Filter the listing below, please, and copy only the lines with the word "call".
======== RAW DATA ========
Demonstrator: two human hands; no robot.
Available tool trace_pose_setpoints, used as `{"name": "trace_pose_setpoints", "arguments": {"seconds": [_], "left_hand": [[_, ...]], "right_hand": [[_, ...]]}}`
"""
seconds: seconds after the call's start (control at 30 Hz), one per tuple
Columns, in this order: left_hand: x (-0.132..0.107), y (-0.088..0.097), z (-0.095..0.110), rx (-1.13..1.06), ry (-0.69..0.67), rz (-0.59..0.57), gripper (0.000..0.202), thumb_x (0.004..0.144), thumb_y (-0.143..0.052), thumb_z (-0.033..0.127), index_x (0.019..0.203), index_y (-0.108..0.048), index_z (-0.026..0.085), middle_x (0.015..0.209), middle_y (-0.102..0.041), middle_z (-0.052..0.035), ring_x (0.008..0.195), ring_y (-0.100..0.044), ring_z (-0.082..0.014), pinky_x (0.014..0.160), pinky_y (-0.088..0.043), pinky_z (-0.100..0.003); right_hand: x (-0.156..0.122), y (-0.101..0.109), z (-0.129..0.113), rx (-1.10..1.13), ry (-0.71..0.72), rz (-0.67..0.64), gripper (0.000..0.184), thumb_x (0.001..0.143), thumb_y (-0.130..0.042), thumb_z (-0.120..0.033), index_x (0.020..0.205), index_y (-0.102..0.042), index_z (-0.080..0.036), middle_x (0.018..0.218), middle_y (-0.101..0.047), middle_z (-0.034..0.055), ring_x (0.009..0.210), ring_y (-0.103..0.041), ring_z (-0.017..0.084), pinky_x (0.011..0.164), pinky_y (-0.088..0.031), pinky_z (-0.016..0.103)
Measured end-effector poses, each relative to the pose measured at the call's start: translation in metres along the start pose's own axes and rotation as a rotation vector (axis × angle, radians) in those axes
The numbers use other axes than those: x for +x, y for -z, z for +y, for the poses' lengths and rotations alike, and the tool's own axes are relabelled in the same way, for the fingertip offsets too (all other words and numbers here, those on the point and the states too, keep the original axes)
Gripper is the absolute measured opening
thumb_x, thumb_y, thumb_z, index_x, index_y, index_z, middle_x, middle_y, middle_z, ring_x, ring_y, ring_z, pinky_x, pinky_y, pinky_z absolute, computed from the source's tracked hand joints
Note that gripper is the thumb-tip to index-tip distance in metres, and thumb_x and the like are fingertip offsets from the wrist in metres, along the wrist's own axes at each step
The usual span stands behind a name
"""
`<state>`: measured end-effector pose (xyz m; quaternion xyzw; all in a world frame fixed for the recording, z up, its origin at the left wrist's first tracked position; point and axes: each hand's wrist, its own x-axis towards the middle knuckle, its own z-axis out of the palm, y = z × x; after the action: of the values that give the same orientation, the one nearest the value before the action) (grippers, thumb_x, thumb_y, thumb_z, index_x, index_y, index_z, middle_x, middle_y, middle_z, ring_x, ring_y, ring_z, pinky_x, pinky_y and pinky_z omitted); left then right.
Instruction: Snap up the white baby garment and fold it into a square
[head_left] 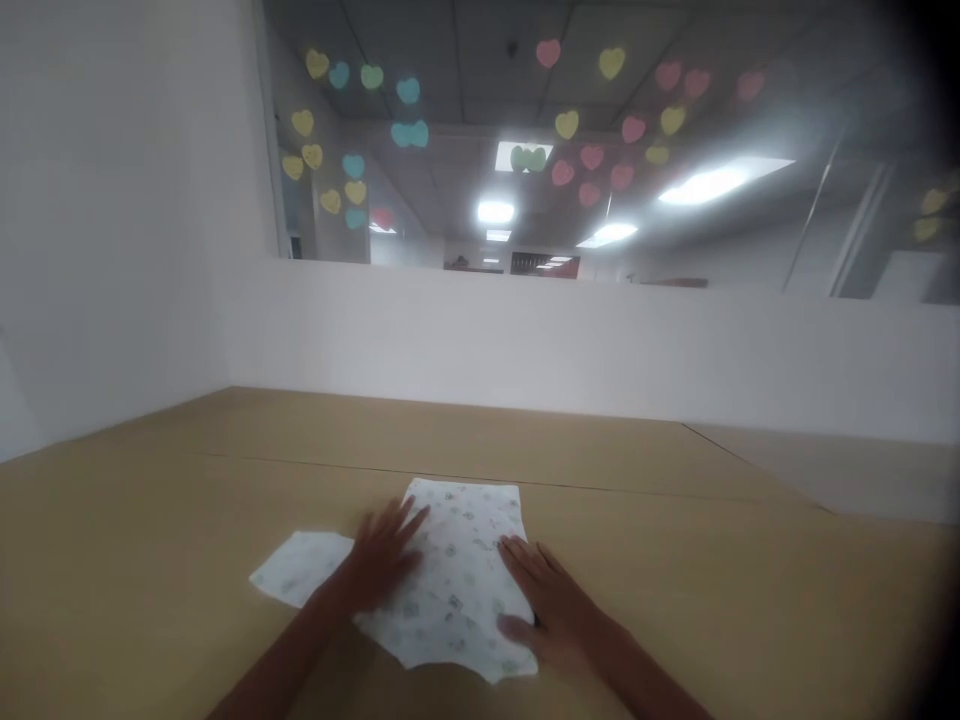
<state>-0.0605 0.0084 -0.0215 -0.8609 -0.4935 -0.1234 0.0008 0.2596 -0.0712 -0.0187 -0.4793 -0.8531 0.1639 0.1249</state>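
A small white baby shirt with a scattered print lies spread on the table, its curved neckline edge towards me. One sleeve sticks out to the left, beyond my wrist. My left hand, slightly blurred, is open with its fingers spread over the shirt's left side. On the right edge of the cloth rests my right hand, open and flat, fingers pointing forward and thumb apart. No second sleeve shows on the right side; whether it is folded under, I cannot tell.
The tan tabletop has a thin seam across it behind the shirt. A white wall rises at its back, with a window above bearing several coloured heart stickers. Another white wall stands to the left.
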Motion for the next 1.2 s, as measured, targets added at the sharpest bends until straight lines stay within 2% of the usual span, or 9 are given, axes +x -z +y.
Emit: {"name": "trace_pose_setpoints", "arguments": {"seconds": [0.07, 0.17, 0.3, 0.47, 0.57, 0.67, 0.83, 1.0, 1.2], "left_hand": [[-0.005, 0.011, -0.025, -0.025, 0.063, 0.014, 0.057, 0.093, -0.042, 0.045, 0.148, -0.034, 0.030, 0.156, -0.029, -0.0078, 0.144, -0.022, -0.0365, 0.113, -0.018, -0.064], [-0.019, 0.027, -0.063, -0.189, 0.133, 0.053, 0.051, 0.087, -0.049, 0.044, 0.134, -0.055, 0.024, 0.140, -0.052, -0.0113, 0.131, -0.043, -0.0322, 0.111, -0.030, -0.049], [-0.033, 0.042, -0.082, -0.418, 0.167, -0.009, 0.054, 0.080, -0.058, 0.046, 0.130, -0.056, 0.024, 0.118, -0.062, -0.0090, 0.107, -0.057, -0.0256, 0.093, -0.045, -0.034], [-0.024, 0.044, -0.071, -0.350, 0.127, -0.022, 0.027, 0.072, -0.057, 0.031, 0.094, -0.065, 0.018, 0.104, -0.057, -0.0086, 0.101, -0.054, -0.0250, 0.090, -0.043, -0.033], [-0.020, 0.043, -0.069, -0.315, 0.114, 0.010, 0.013, 0.068, -0.052, 0.027, 0.075, -0.057, 0.018, 0.094, -0.055, -0.0074, 0.094, -0.053, -0.0241, 0.085, -0.044, -0.033], [-0.021, 0.049, -0.067, -0.450, 0.136, 0.031, 0.014, 0.072, -0.051, 0.031, 0.076, -0.053, 0.019, 0.089, -0.056, -0.0039, 0.085, -0.054, -0.0214, 0.080, -0.044, -0.032], [-0.020, 0.072, -0.048, -0.734, 0.303, 0.069, 0.031, 0.070, -0.062, 0.046, 0.081, -0.057, 0.018, 0.081, -0.059, -0.0011, 0.075, -0.055, -0.0203, 0.066, -0.043, -0.028], [0.001, 0.096, -0.005, -1.118, 0.414, 0.059, 0.050, 0.068, -0.073, 0.048, 0.106, -0.057, 0.020, 0.084, -0.061, 0.0002, 0.069, -0.058, -0.0171, 0.058, -0.043, -0.024], [0.035, 0.085, 0.058, -1.420, 0.294, -0.022, 0.059, 0.068, -0.080, 0.040, 0.119, -0.056, 0.022, 0.090, -0.066, -0.0024, 0.077, -0.064, -0.0167, 0.065, -0.049, -0.024]], "right_hand": [[-0.008, 0.006, 0.013, 0.010, -0.023, -0.023, 0.088, 0.086, -0.042, -0.069, 0.153, -0.009, -0.023, 0.161, -0.008, 0.0069, 0.149, -0.009, 0.030, 0.122, -0.006, 0.052], [-0.025, 0.015, 0.037, 0.042, -0.063, -0.055, 0.084, 0.086, -0.046, -0.067, 0.153, -0.010, -0.030, 0.161, -0.009, 0.0037, 0.149, -0.009, 0.031, 0.121, -0.003, 0.055], [-0.035, 0.019, 0.044, 0.014, -0.088, 0.054, 0.083, 0.081, -0.057, -0.063, 0.151, -0.025, -0.031, 0.159, -0.024, 0.0070, 0.146, -0.020, 0.036, 0.119, -0.011, 0.059], [-0.001, 0.012, -0.009, 0.001, 0.068, 0.423, 0.050, 0.084, -0.061, -0.043, 0.131, -0.055, -0.025, 0.137, -0.055, 0.0123, 0.130, -0.046, 0.032, 0.111, -0.035, 0.053], [0.035, 0.007, -0.047, 0.137, 0.180, 0.480, 0.027, 0.084, -0.060, -0.030, 0.109, -0.064, -0.024, 0.118, -0.064, 0.0095, 0.111, -0.059, 0.025, 0.099, -0.046, 0.042], [0.067, -0.005, -0.072, 0.321, 0.227, 0.499, 0.015, 0.081, -0.059, -0.023, 0.095, -0.065, -0.022, 0.098, -0.067, 0.0057, 0.091, -0.063, 0.019, 0.087, -0.051, 0.036], [0.092, -0.035, -0.081, 0.745, 0.124, 0.428, 0.011, 0.078, -0.063, -0.027, 0.085, -0.068, -0.019, 0.077, -0.066, 0.0054, 0.067, -0.060, 0.018, 0.063, -0.049, 0.032], [0.093, -0.034, -0.079, 1.054, 0.032, 0.364, 0.028, 0.082, -0.063, -0.043, 0.076, -0.069, -0.016, 0.075, -0.068, 0.0056, 0.074, -0.063, 0.021, 0.069, -0.049, 0.033], [0.086, -0.019, -0.072, 1.544, 0.020, 0.273, 0.050, 0.082, -0.060, -0.058, 0.115, -0.063, -0.021, 0.108, -0.070, 0.0070, 0.094, -0.065, 0.023, 0.085, -0.051, 0.036]]}}
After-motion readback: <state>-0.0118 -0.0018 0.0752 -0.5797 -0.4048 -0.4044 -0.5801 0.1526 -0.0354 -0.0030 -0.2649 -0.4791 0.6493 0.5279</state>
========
• YOUR SOLUTION:
seconds: seconds after the call's start (control at 30 Hz), one per tuple
Measured end-effector poses, each relative to the pose measured at the call's start: translation in metres along the start pose's own axes and rotation as a rotation vector (axis × angle, radians) in those axes

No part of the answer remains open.